§ WHAT YOU NEED TO DO
Nothing but the lines below, from the first through the line containing "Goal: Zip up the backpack", should be set down, each one exactly and without pictures.

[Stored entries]
____

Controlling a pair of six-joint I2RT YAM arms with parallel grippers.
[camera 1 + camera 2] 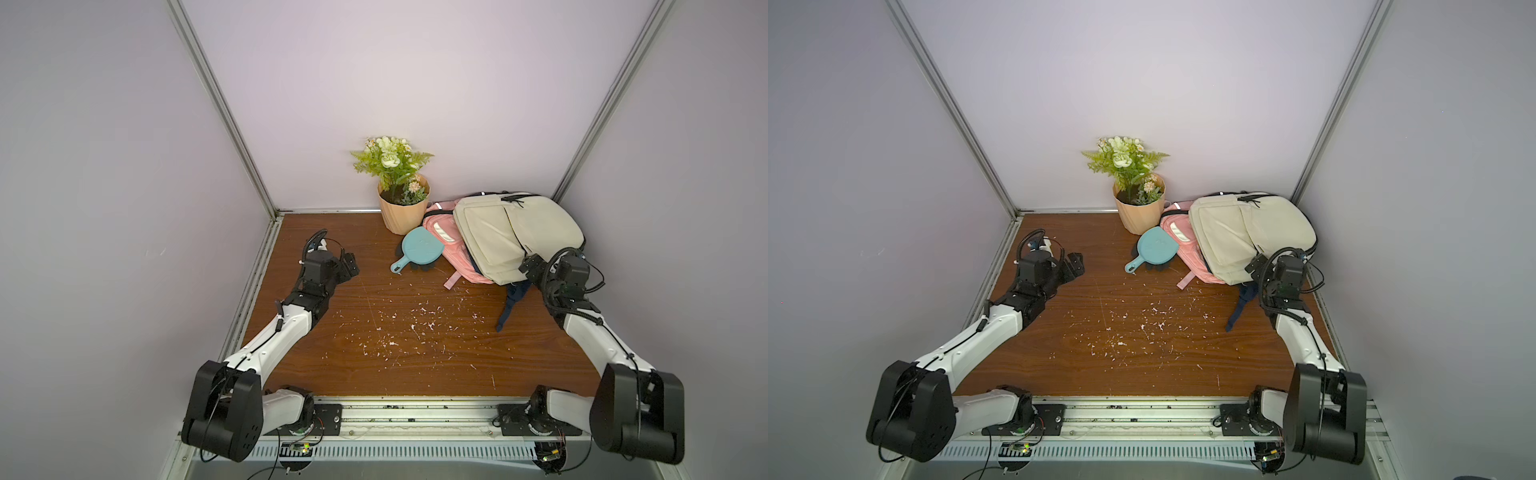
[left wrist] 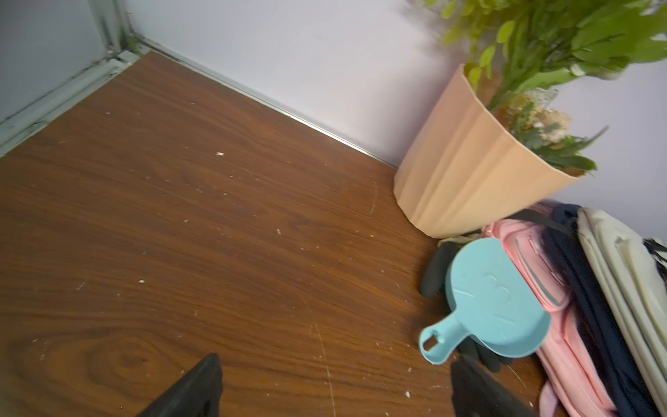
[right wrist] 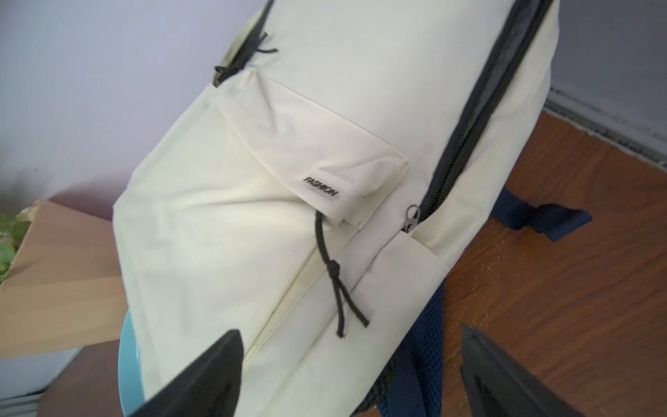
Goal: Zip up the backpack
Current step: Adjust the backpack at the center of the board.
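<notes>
Lilac walls box in a scuffed wooden tabletop (image 1: pixel 395 340), and at the back wall stands the flower pot (image 1: pixel 402 214), so we'll steer by that. Just to the pot's right, the cream backpack (image 1: pixel 517 232) lies slumped over a pink bag (image 1: pixel 446 249) that sits just beside the pot, and a blue scoop (image 1: pixel 417 248) rests on the near side of the pot. The right pincer (image 1: pixel 528 266) hovers at the backpack's end farthest from the pot, jaws spread wide and holding nothing. The left pincer (image 1: pixel 351 266), well apart on the pot's other side, is also wide and empty. From the right wrist, the dark zipper track (image 3: pixel 465 137) gapes, with the metal slider (image 3: pixel 412 216) at the end nearest the pincer, so the main compartment looks unzipped. My read is soft, light fabric that will bunch and skid toward the pot rather than resist a pull. That slider looks small and slick, a fingertip pinch only. The knotted black cord (image 3: pixel 335 278) seems to belong to the front pocket: an easier hold, but the wrong one. Better to pin the cloth beside the slider with one pincer and draw with the other.
</notes>
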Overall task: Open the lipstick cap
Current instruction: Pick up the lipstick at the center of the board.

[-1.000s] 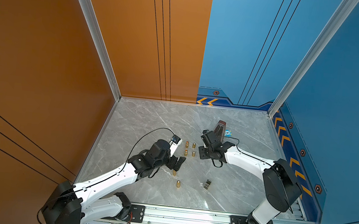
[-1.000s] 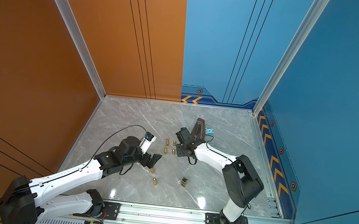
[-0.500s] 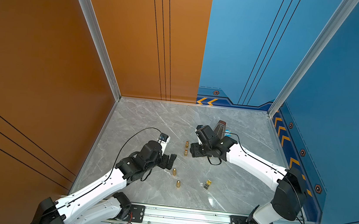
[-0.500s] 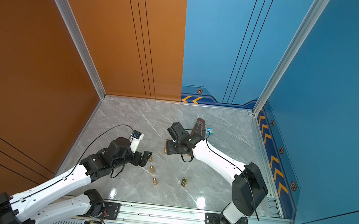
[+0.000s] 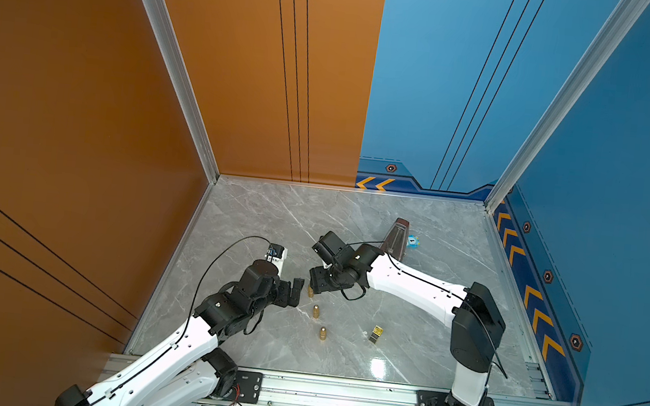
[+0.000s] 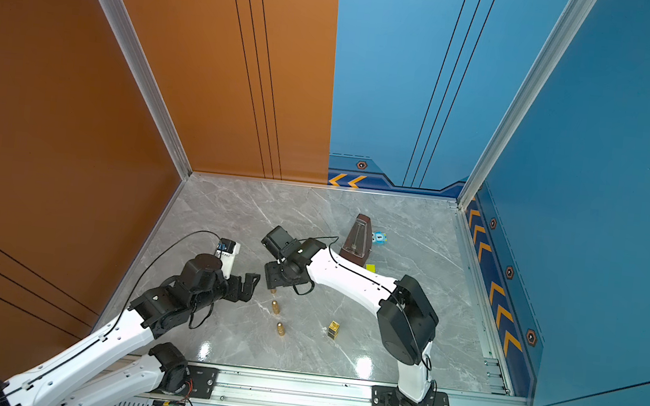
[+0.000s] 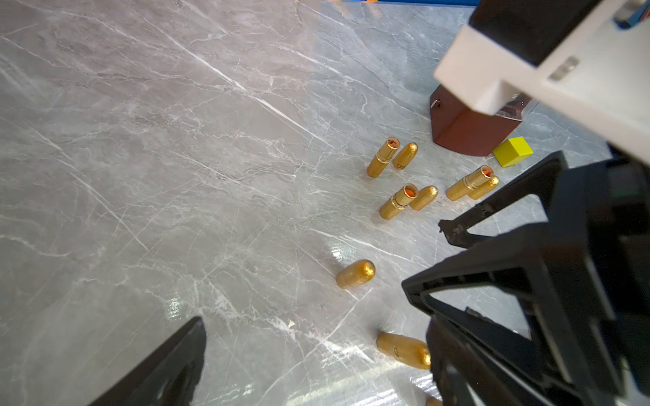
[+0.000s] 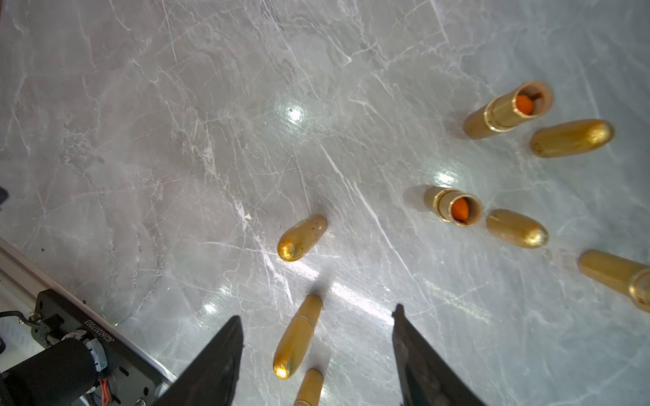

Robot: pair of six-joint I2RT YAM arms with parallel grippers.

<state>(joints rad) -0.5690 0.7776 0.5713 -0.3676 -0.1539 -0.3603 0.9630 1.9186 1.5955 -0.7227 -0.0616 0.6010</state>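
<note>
- Both arms have shifted since the earlier frames: the right tool (image 5: pixel 315 287) has swung away from the metronome (image 5: pixel 398 236), and the left tool (image 5: pixel 293 289) has drawn back, farther from the metronome than it was.
- Right tool: its fingers (image 8: pixel 214 362) stand partly apart and grip nothing. In the right wrist view a capped lipstick (image 8: pixel 297 339) shows between them, touching neither; whether they reach down to its height I cannot tell.
- Left tool: spread to its widest and empty, just beyond the right tool on the side away from the metronome.
- A row of capped lipsticks (image 5: pixel 316 311), three in both top views, stands upright on the worktop (image 5: pixel 272 215), well apart from the metronome toward the rail (image 5: pixel 336 394). The one nearest the metronome is partly covered by the right tool.
- Three uncapped lipsticks (image 7: pixel 399 201), orange showing inside, stand nearer the metronome than that row, each with its gold cap (image 7: pixel 424 198) upright just beside it.
- A yellow cube (image 7: pixel 513 152) sits just beside the metronome's base.
</note>
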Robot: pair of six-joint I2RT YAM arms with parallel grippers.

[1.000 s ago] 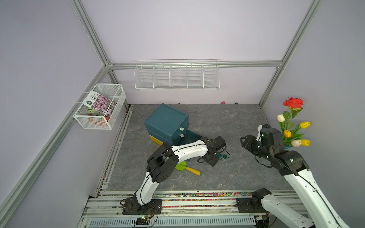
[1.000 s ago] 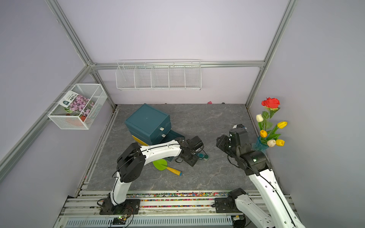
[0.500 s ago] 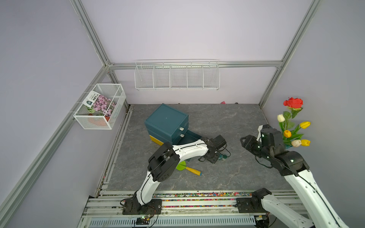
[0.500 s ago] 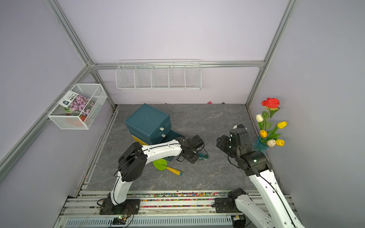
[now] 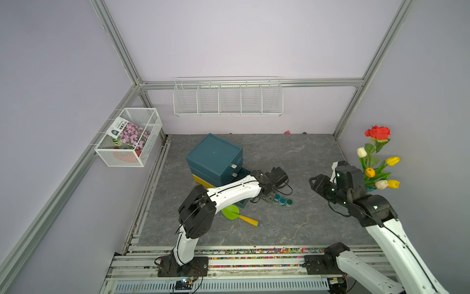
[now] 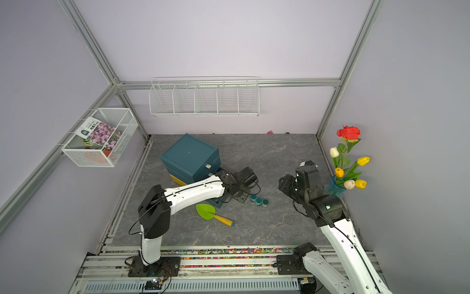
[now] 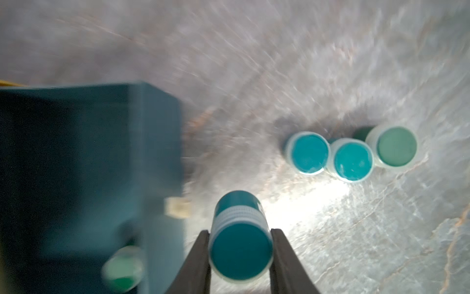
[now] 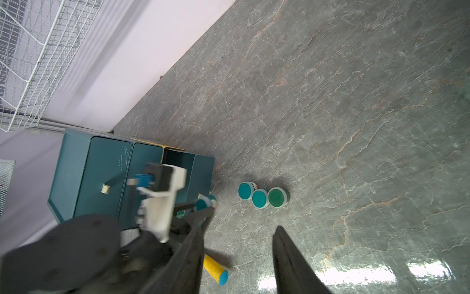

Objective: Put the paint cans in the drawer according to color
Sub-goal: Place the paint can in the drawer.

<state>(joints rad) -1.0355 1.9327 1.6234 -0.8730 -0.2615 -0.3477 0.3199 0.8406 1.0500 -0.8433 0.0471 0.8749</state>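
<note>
My left gripper [image 7: 240, 233] is shut on a teal paint can [image 7: 240, 252], held just off the stone floor beside the open bottom drawer [image 7: 76, 178] of the teal drawer unit [image 5: 215, 155]. A green-lidded can [image 7: 123, 269] lies blurred inside that drawer. Three more paint cans stand in a row on the floor: two teal [image 7: 309, 152] [image 7: 352, 157] and one greener [image 7: 395, 147]. In both top views they sit right of the left gripper [image 5: 282, 201] [image 6: 259, 201]. My right gripper [image 8: 241, 226] hangs open and empty, well right of the cans [image 5: 314, 182].
A green trowel [image 5: 230, 211] with a yellow handle lies in front of the drawer unit. A vase of flowers [image 5: 376, 163] stands at the right wall behind my right arm. Wire baskets [image 5: 227, 98] [image 5: 129, 137] hang on the back and left walls.
My left gripper has shut on the teal paint can next to the open drawer. The right arm has stayed where it was.
</note>
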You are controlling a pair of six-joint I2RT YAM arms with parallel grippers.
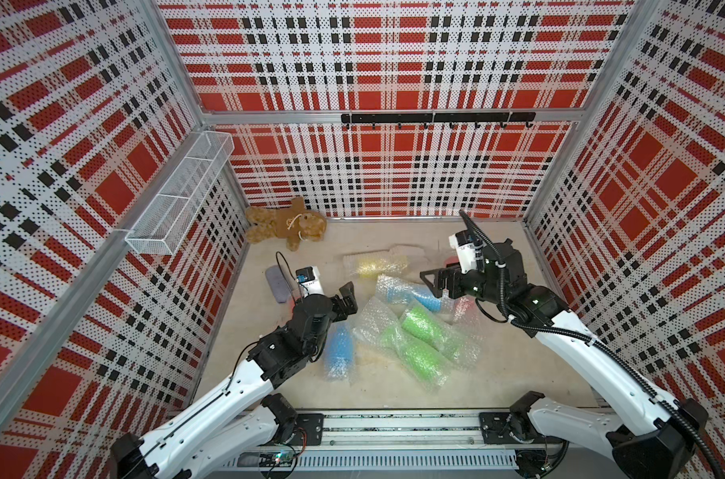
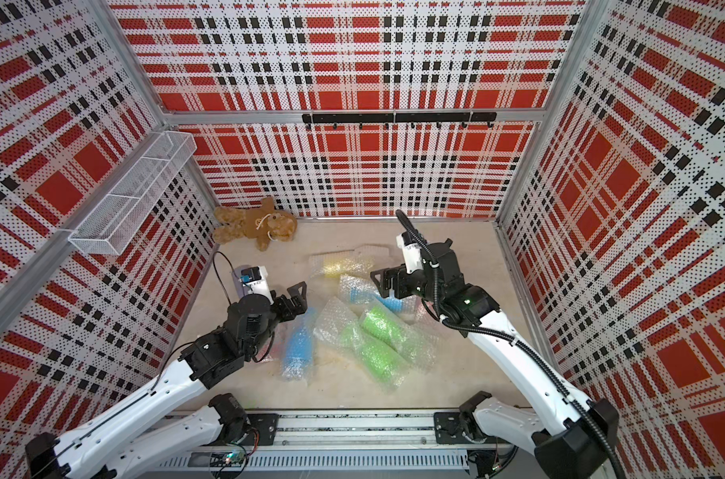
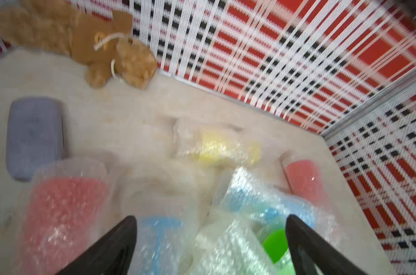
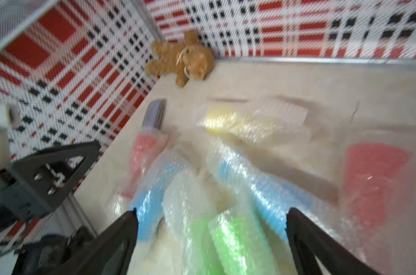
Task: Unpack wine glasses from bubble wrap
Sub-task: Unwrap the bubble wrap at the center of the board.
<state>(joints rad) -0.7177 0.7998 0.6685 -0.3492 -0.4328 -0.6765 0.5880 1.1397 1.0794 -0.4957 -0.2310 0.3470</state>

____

§ SOLUTION TO THIS TASK
Controlling a pair of six-joint I2RT YAM arms with parallel grippers.
[camera 1 + camera 2] 
[left wrist] 
[right wrist] 
Goal: Zip up the backpack

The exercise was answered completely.